Dimly I hear Tucker murmur something and Mandy hiss a curt reply. Maybe she recognizes that I need this moment. I need to wash away the metal and fire and find the flesh underneath. But as my tears drip onto August’s armor and my dress, I see that they are metallic, like molten silver, and that just makes me cry even more. How can I go on like this? Can I ever go back? If my parents are alive somewhere, how can I face them like this, as a monster?
A hissing sound distracts me, and I feel the air pressure in the transport rapidly change, making my ears pop. August takes another weak breath. Bending to lay my head on his chest, I listen for his pulse. It’s there but barely, just a low ticking under the noise of the transport, and slow, probably no more than fifteen or twenty beats per minute.

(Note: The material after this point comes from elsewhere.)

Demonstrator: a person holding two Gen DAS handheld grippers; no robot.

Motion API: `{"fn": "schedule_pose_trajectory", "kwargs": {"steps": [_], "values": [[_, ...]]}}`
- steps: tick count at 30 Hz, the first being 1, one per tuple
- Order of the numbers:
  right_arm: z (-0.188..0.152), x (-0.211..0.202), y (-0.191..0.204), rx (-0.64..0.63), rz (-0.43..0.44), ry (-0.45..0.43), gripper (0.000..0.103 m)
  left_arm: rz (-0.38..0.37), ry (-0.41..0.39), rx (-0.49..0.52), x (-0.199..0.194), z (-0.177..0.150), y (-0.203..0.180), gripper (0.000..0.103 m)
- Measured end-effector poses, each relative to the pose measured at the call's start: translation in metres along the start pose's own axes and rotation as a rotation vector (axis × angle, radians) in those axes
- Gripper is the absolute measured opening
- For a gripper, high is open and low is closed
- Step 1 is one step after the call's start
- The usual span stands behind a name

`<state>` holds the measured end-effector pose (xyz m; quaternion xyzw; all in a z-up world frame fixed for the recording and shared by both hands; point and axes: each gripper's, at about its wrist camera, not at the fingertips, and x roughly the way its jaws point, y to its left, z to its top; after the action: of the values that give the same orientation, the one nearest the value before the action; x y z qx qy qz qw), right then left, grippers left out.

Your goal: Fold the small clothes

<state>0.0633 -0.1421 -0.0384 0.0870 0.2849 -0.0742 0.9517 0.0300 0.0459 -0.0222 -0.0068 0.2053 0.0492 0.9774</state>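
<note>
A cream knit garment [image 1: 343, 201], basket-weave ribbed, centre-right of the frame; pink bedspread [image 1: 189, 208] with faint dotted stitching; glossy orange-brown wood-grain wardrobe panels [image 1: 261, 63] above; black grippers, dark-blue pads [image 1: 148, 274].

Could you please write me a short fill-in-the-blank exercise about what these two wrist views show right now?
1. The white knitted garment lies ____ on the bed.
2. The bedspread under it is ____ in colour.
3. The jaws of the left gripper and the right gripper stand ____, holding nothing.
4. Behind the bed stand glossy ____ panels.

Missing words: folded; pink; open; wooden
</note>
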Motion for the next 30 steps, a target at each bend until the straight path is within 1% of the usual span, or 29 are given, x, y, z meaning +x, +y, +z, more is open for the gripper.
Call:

The first time I heard August’s heartbeat was a shocking, almost frightening change of perspective. Before that, despite his kindness, I had persisted in thinking of him as a machine, soulless and insensible. Companionship with him was a means to an end, but when I heard his heart…
Does it matter? Animals have beating hearts, even insects. Maybe there is something in a human heartbeat that feels familiar, or familial, something another human heart recognizes without even knowing why. I suppose this is why August didn’t kill me when he could have multiple times. The human in him recognized the human in me. And maybe why I dreamed of killing him for far longer than was reasonable. My heart hadn’t recognized his.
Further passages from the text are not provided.